EXERCISE BRIEF
Scan the lines below and report each one containing "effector" by copying it.

SOURCE MATERIAL

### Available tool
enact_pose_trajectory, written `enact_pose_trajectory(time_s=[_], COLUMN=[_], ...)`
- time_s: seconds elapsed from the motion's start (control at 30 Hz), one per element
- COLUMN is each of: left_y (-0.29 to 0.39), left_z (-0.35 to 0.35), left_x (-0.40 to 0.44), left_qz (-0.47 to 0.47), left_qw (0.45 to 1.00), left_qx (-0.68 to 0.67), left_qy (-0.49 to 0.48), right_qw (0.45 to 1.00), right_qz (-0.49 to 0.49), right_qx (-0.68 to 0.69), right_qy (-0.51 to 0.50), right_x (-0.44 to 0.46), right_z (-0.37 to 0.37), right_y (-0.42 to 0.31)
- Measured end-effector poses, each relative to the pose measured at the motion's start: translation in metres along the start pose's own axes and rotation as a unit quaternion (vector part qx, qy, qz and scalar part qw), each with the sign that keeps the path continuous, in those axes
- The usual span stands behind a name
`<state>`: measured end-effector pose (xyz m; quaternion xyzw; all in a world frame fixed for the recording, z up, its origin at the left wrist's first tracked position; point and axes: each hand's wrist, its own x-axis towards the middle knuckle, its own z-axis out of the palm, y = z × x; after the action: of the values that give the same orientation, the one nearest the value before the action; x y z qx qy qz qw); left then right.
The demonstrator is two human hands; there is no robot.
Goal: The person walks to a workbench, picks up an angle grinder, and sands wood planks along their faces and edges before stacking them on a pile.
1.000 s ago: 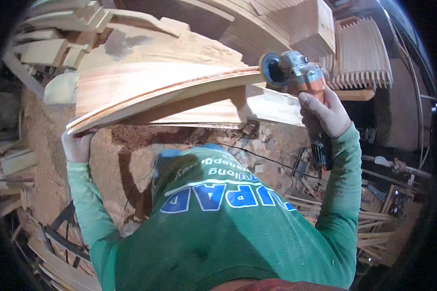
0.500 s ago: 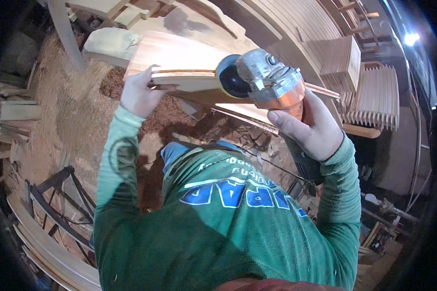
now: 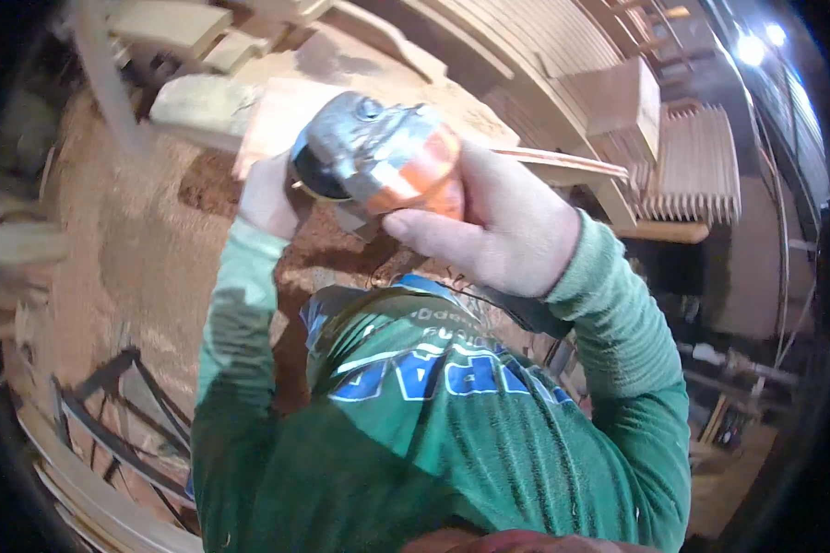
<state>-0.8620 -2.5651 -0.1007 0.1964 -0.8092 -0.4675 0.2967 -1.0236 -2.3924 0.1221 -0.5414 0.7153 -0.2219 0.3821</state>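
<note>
My right hand [image 3: 516, 217] is wrapped round the orange body of an angle grinder [image 3: 378, 152], thumb along its near side. The grinder has a silver metal head, and its dark round disc [image 3: 315, 170] faces left, over the edge of a pale wooden board [image 3: 281, 111]. At the left part of that board is my left hand [image 3: 272, 198], closed on its edge, the fingers partly hidden by the grinder. The board's right end shows beyond my right hand. Whether the disc touches the wood, I cannot tell.
A stone-like pale block [image 3: 203, 106] lies at the board's left end. Stacked slats [image 3: 692, 166] stand at the right. Sawdust [image 3: 138, 212] covers the floor, with a dark metal frame [image 3: 111, 405] at lower left. More wood pieces [image 3: 171, 23] lie at the back.
My right hand has carried the grinder left along the board, close to my left hand. My left hand has shifted slightly right and down and stays at the board.
</note>
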Motion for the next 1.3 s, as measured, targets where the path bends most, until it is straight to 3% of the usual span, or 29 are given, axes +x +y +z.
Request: enact_pose_trajectory(time_s=[0.03, 0.07, 0.17, 0.27, 0.37, 0.4, 0.53, 0.6, 0.63, 0.67, 0.73, 0.8, 1.0, 1.1, 1.23, 1.3], left_y=[0.007, 0.016, 0.026, 0.025, 0.011, 0.007, 0.016, 0.016, 0.012, 0.003, -0.014, -0.008, -0.008, -0.019, -0.022, -0.015], left_z=[0.001, -0.005, 0.002, 0.004, 0.003, 0.003, 0.006, -0.001, 0.003, -0.002, -0.007, -0.008, -0.01, -0.016, -0.021, -0.02], left_x=[0.005, 0.001, 0.001, -0.003, -0.008, -0.01, -0.012, -0.012, -0.012, -0.014, -0.023, -0.023, -0.024, -0.027, -0.028, -0.023], left_qz=[-0.036, -0.025, -0.045, -0.067, -0.055, -0.043, -0.111, -0.099, -0.129, -0.112, -0.127, -0.127, -0.161, -0.162, -0.186, -0.16], left_qw=[0.999, 0.995, 0.996, 0.992, 0.998, 0.999, 0.993, 0.991, 0.99, 0.986, 0.99, 0.987, 0.985, 0.984, 0.981, 0.984], left_qx=[-0.018, 0.088, -0.075, -0.106, -0.011, 0.021, -0.017, 0.091, 0.025, 0.119, 0.017, 0.091, 0.021, 0.047, 0.053, 0.062], left_qy=[-0.011, -0.034, 0.0, 0.002, 0.011, 0.021, 0.045, 0.024, 0.048, 0.028, 0.058, 0.048, 0.063, 0.061, 0.031, 0.043], right_qw=[1.0, 0.998, 0.996, 0.988, 0.979, 0.976, 0.964, 0.962, 0.959, 0.954, 0.951, 0.946, 0.93, 0.917, 0.874, 0.857], right_qz=[0.027, 0.055, 0.028, 0.099, 0.14, 0.096, 0.161, 0.166, 0.185, 0.204, 0.219, 0.232, 0.251, 0.256, 0.292, 0.263], right_qx=[-0.003, -0.006, 0.028, -0.005, 0.047, 0.096, 0.152, 0.134, 0.128, 0.121, 0.101, 0.102, 0.117, 0.132, 0.191, 0.213], right_qy=[0.009, 0.018, 0.082, 0.119, 0.141, 0.172, 0.147, 0.168, 0.175, 0.182, 0.194, 0.202, 0.243, 0.275, 0.337, 0.389], right_x=[-0.006, -0.013, -0.038, -0.073, -0.102, -0.109, -0.139, -0.153, -0.158, -0.167, -0.182, -0.196, -0.23, -0.245, -0.263, -0.276], right_z=[-0.004, -0.009, -0.025, -0.044, -0.068, -0.072, -0.113, -0.128, -0.135, -0.144, -0.158, -0.17, -0.204, -0.214, -0.221, -0.21], right_y=[0.002, 0.003, 0.02, 0.057, 0.091, 0.112, 0.14, 0.155, 0.156, 0.159, 0.18, 0.2, 0.242, 0.266, 0.286, 0.302])
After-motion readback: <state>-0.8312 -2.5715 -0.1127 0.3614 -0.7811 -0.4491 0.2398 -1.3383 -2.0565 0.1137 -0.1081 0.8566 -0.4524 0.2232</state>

COMPLETED TASK
- Measured end-effector poses, each relative to the pose measured at the motion's start: translation in metres along the start pose's own axes and rotation as a unit quaternion (vector part qx, qy, qz and scalar part qw), each with the sign that keeps the path continuous, in those axes
`<state>`: measured end-effector pose (xyz m; quaternion xyzw; all in a world frame fixed for the recording, z up, its origin at the left wrist's first tracked position; point and axes: each hand's wrist, its own x-axis towards the middle knuckle, its own z-axis out of the palm, y = z × x; after the action: of the values that give the same orientation, the one nearest the value before the action; x y z qx qy qz qw); left then right.

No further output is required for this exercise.